LA REPUBBLICA (M. PINCI) - Ha festeggiato il compleanno a Trigoria, pizza con i compagni come da tradizione, gli scherzi di Totti, le battute in francese di Gervinho. In testa però Miralem Pjanic, 25 anni ieri, aveva già il Napoli, l’avversario contro cui è sbocciato un anno fa: «Una partita importante per la mia storia qui a Roma».
Dai due gol e l’applauso di Maradona, alla tragedia di Ciro Esposito. Sensazioni?
«Era la mia prima doppietta in Italia, bellissimo. Ora sarà tutto diverso, uno scontro diretto contro un’ottima squadra, starà a noi cercare di vincere, vogliamo allontanare le concorrenti. Di altro non parlo».
Ultimamente però vedervi giocare come un anno fa è raro.
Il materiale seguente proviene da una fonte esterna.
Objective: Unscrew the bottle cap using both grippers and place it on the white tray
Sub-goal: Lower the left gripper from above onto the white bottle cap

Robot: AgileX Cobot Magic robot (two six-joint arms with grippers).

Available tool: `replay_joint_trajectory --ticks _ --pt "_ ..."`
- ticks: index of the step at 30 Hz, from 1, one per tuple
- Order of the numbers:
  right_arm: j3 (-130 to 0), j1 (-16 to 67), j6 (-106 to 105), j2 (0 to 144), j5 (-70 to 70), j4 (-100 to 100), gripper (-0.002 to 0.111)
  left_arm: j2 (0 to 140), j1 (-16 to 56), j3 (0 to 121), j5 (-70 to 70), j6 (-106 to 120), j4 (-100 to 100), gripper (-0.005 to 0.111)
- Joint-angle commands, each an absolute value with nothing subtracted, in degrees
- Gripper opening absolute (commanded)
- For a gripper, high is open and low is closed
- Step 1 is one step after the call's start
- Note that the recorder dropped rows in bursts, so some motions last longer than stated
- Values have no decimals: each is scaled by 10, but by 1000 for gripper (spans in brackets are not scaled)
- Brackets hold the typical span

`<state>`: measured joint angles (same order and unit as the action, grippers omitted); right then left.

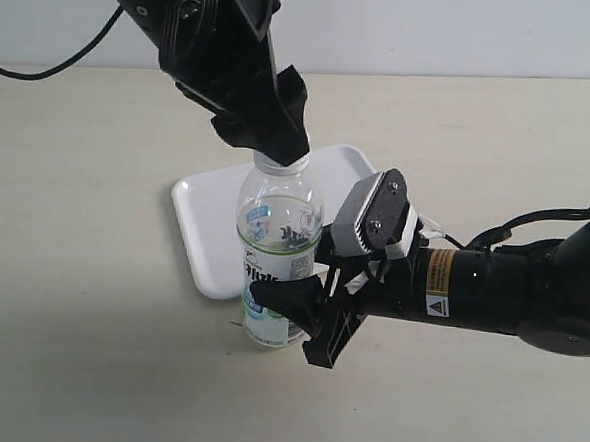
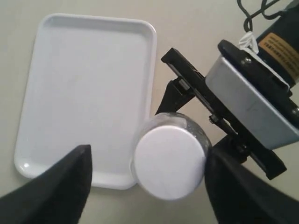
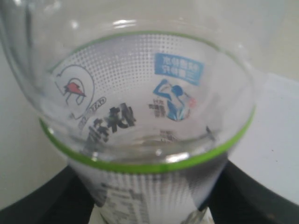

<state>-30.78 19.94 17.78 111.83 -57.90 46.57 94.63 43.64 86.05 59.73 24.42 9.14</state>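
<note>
bottle (image 1: 277,242) upright – right claw (image 1: 295,321) clamps label | cap (image 2: 169,162) on – left claw (image 1: 276,148) straddles | white tray (image 2: 84,79) beside

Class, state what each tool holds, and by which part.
Right tool grips the bottle by its labelled middle. Left tool straddles the cap, open, holding nothing.

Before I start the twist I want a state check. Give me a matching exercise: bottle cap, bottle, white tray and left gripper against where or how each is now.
1. bottle cap
2. bottle
3. white tray
4. left gripper

A. flat on the table
B. clamped at its label by the right gripper
C. open, straddling the cap
D. on the bottle's neck

Pairs: 1-D, 2-B, 3-A, 4-C.
</note>
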Motion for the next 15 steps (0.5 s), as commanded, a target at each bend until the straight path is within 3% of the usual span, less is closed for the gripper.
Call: replay_joint_trajectory --ticks 1,11,13,15 --pt "-308 200 181 1120 -562 465 0 957 439 866 597 235 81 66" --pt "-308 200 181 1120 -562 465 0 959 439 872 597 235 81 65" --pt "-308 200 181 1120 -562 465 0 959 439 879 596 235 81 55" --pt "-308 200 181 1120 -563 465 0 959 439 886 596 235 81 36"
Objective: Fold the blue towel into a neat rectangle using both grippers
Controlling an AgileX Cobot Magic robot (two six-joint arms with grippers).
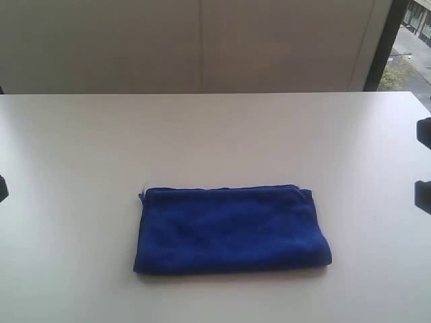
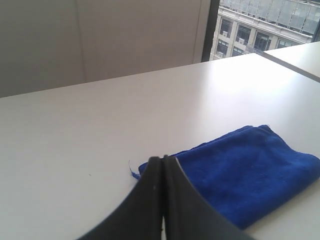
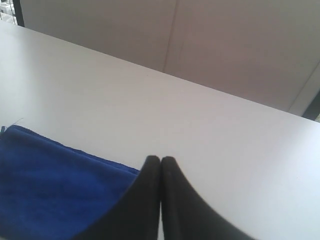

«Spesso in campo si spera di risolvere la partita individualmente più che collettivamente, che era stata la nostra forza. E poi siamo entrati in una spirale negativa: le abbiamo provate tutte, ma una volta nel tunnel non è facile uscirne».
A 25 anni è tempo di bilanci: qui ha vissuto l’esaltazione dell’anno scorso e giorni come quando le presero a calci la macchina. Pagate quest’altalena emotiva?
«Sì, la paghiamo. Dopo l’anno scorso la gente si aspettava che la squadra girasse, è venuta meno la fiducia, la piazza s’è innervosita. Poi qui basta poco, appena qualcosa va male tutto diventa una tragedia. E anche quando le cose vanno bene si scrive di altre vicende, come il nuovo stadio, anziché delle vittorie. Sentire sempre negatività intorno non ci aiuta. Qui puoi passare da essere tutto all’essere niente, e il chiacchiericcio mi dà fastidio perché poi la gente ci crede».
E la Lazio terza a un punto le dà fastidio?
«Quegli altri non esistono. Appena arrivai la prima cosa che Sabatini mi disse fu: in città tutto gira intorno alla Roma, su dieci persone otto sono romaniste. Voglio arrivare davanti a loro, così l’80% della gente sarà felice. Quando giochi nella Roma diventi davvero tifoso».
È così tifoso da aver rinnovato il contratto nonostante la corte di Barça, Psg e Bayern...
«Sapevo che mi cercavano, ma a Roma iniziavo a stare bene, e quando ami il posto dove sei, il club e i tifosi hai voglia di restare, anche se su di me si diceva di tutto. No, non sono pentito».
I tifosi sono gli stessi che vi hanno voluti sotto la curva, dopo Roma-Fiorentina, però.
«Quello mi dispiace, capisco che i tifosi siano delusi, arrabbiati, pensano che non diamo il massimo. Certo possiamo dare di più, come squadra, nei sacrifici. Spero che ce ne siamo resi conto».
Da Roma alla Bosnia: quanto pesa lo sport nell’integrazione del suo paese?
«Ci sono musulmani e ortodossi che stanno iniziando a convivere, a capirsi: e il calcio, il Mondiale, ha aiutato tanto. Ci sono serbi, croati, i bosgnacchi, ma quando gioca la Bosnia si uniscono e tifano tutti la nazionale».
In ritiro più poker o playstation?
«Poker. Ora ho iniziato a giocare a golf, ma è più difficile che tirare le punizioni».
A proposito, con Totti come ve le dividete?
«Decide lui. Se se la sente deve calciarle. E poi c’è una lista con chi deve tirare e da dove».
Insomma decide Garcia: il tecnico ha detto che se lei partisse lui s’incatenerebbe, lei farebbe lo stesso per lui?
«Non riesco a immaginare la Roma senza Garcia. Il mister, con Luis Enrique, è la persona che mi ha insegnato di più. Ha fatto bene alla squadra, ha portato nuova ambizione».
A volte lei ha detto che le piacerebbe giocare con Dzeko...
«È vero. Mi ha detto che la serie A gli piace. E che segue sempre la Roma. Mi piacerebbe che potesse venire».